- WHAT THIS TASK INVOLVES
Use the entries below and reproduce exactly the lines from the one containing "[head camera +" down to the one containing "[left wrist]", both of them included.

- SOURCE INFORMATION
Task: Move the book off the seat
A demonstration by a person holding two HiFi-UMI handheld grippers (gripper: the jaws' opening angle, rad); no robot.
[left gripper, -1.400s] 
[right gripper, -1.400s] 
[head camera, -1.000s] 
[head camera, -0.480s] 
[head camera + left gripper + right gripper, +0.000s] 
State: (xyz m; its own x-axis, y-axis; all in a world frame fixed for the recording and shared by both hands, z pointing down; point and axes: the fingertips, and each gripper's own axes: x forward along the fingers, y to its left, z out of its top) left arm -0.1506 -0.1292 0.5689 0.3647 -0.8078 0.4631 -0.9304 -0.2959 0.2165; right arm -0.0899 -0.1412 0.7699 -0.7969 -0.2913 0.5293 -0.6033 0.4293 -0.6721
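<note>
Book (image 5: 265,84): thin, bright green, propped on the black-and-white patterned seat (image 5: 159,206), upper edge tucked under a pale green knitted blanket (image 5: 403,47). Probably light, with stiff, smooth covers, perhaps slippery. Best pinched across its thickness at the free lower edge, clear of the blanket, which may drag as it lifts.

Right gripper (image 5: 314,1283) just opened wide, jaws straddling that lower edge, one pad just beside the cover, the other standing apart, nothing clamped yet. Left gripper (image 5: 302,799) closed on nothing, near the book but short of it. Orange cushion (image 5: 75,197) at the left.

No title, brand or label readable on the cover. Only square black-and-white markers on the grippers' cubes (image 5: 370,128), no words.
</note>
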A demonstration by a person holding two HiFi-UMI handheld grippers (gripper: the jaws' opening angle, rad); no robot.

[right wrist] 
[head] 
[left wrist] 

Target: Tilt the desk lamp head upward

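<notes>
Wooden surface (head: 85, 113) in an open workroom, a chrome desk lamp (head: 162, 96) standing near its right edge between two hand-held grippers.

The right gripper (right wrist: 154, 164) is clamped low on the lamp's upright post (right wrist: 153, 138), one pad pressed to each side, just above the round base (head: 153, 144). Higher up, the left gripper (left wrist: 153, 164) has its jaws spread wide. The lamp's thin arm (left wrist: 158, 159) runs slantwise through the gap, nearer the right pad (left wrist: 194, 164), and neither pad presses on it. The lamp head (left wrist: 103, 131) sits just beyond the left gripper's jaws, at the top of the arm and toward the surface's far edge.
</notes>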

- RESULT OF THIS EXERCISE
[head camera + left gripper + right gripper, +0.000s] 
State: (xyz m; its own x-axis, y-axis; all in a world frame fixed for the recording and shared by both hands, z pointing down; point and axes: the fingertips, and each gripper's own axes: x forward along the fingers, y to its left, z out of its top) left arm -0.1506 -0.1292 0.5689 0.3647 -0.8078 0.4631 -0.9304 -0.2959 0.2165; right arm -0.0899 -0.1412 0.7699 -0.7969 -0.2913 0.5293 -0.6033 0.4293 -0.6721
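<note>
Book (image 5: 265,84): thin, bright green, propped on the black-and-white patterned seat (image 5: 159,206), upper edge tucked under a pale green knitted blanket (image 5: 403,47). Probably light, with stiff, smooth covers, perhaps slippery. Best pinched across its thickness at the free lower edge, clear of the blanket, which may drag as it lifts.

Right gripper (image 5: 314,1283) just opened wide, jaws straddling that lower edge, one pad just beside the cover, the other standing apart, nothing clamped yet. Left gripper (image 5: 302,799) closed on nothing, near the book but short of it. Orange cushion (image 5: 75,197) at the left.

No title, brand or label readable on the cover. Only square black-and-white markers on the grippers' cubes (image 5: 370,128), no words.
</note>
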A demonstration by a person holding two HiFi-UMI handheld grippers (gripper: the jaws' opening angle, rad); no robot.

[right wrist] 
[head] 
[left wrist] 

The response is now complete.